From: Eugene.Leitl@lrz.uni-muenchen.de
Date: Sun Mar 04 2001 - 23:57:38 MST


Ken Clements wrote:

> Eugene, isn't that a bit harsh? Please remember that they were born with almost
> no money in their mouths. They do not consider their mission to be the design and

Right, but so was distributed.net. Contrary to distributed.net, they never opened
up to volunteer developers, and their clients remained closed source. Instead of
reinventing a wheel, and a triangular one at that, they should have written a yet
another distributed.net client, using existing infrastructure. Their clients were
buggy.
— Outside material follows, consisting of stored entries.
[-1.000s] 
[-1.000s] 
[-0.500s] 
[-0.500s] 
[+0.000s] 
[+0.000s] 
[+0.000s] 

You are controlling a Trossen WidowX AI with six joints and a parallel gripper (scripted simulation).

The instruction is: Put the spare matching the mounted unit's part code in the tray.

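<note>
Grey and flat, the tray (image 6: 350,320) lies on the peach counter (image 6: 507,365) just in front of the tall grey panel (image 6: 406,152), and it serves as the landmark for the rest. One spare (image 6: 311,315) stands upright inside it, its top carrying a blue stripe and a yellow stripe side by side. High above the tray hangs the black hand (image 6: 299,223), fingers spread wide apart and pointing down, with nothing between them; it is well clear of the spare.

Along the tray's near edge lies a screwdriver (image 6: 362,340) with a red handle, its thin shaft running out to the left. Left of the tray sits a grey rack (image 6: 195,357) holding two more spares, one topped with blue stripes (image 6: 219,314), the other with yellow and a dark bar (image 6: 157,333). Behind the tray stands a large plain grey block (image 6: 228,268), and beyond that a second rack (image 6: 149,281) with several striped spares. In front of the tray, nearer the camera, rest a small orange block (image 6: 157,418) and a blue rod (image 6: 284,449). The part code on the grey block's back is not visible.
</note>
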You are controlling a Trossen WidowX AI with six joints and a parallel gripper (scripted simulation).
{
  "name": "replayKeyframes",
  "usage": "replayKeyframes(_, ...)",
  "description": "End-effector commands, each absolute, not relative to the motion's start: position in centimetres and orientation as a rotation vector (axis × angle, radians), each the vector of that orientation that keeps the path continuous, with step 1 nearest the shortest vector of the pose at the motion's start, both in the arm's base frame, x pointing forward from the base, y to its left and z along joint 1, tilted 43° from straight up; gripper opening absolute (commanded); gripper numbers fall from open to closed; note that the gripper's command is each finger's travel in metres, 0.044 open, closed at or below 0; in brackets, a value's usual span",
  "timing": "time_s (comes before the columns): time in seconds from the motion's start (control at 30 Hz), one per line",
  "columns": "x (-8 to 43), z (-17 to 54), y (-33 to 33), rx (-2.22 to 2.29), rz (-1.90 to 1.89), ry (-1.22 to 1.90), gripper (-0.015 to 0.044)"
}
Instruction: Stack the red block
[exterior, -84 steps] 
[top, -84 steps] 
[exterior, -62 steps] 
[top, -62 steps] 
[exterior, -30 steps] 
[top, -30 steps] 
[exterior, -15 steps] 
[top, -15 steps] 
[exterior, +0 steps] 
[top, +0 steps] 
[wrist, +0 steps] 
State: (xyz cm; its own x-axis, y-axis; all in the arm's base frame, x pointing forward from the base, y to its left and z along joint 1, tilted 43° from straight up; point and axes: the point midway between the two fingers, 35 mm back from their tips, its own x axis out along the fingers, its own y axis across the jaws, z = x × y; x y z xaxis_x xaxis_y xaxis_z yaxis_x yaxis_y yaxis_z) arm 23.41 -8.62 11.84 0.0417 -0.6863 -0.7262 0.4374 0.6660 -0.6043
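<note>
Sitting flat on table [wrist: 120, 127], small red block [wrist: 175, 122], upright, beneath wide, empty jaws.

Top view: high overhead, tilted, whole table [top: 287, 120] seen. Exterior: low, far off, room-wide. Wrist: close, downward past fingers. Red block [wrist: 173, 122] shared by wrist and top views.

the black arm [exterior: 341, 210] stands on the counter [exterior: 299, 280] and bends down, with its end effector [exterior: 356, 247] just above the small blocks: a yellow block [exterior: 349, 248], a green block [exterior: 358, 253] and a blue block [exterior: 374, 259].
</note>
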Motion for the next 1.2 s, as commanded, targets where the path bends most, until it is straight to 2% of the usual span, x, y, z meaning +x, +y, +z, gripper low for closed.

They were entirely nonresponsive both at personal email and website level.
They chose to waste a bulk of cycles on Windows clients by painting pretty picture
instead of crunching. They did not have enough data to crunch, so they started
forking over the same blocks to different clients. And so on.

> construction of the world's most reliable distributed computing system. They just
> want to process their data, and have found a cheep way to do so through the
> volunteers. They got up to a GB a day before the crash, which is nothing to look

They shouldn't have treated their volunteers like cattle. They certainly haven't
earned the resource they're using.

> down your nose at.
>
> The sys admin for SETI is a friend of mine, and I had a chance to ask him about
> the situation yesterday. He told me that thieves went after about $10k of copper
> cables, and in the process of ripping them off, messed up the fiber that SETI
> uses. He would agree with you, in that they do not have what they would like to

A distributed client architecture which processes one GByte a day using millions
of computers world wide and which gets taken out by a single broken fiber
is a collossal joke.

I'm not surprised because it integrates seamlessly into SETI@home neat track of
incompentence.

> have by way of true distribution. He said that they are all quite concerned about
> what is going to happen when they try to turn the system back on, and those couple
> of million clients try to log in at once.

Gee, how very unexpected. Don't you see a problem with that statement of that admin
friend of yours?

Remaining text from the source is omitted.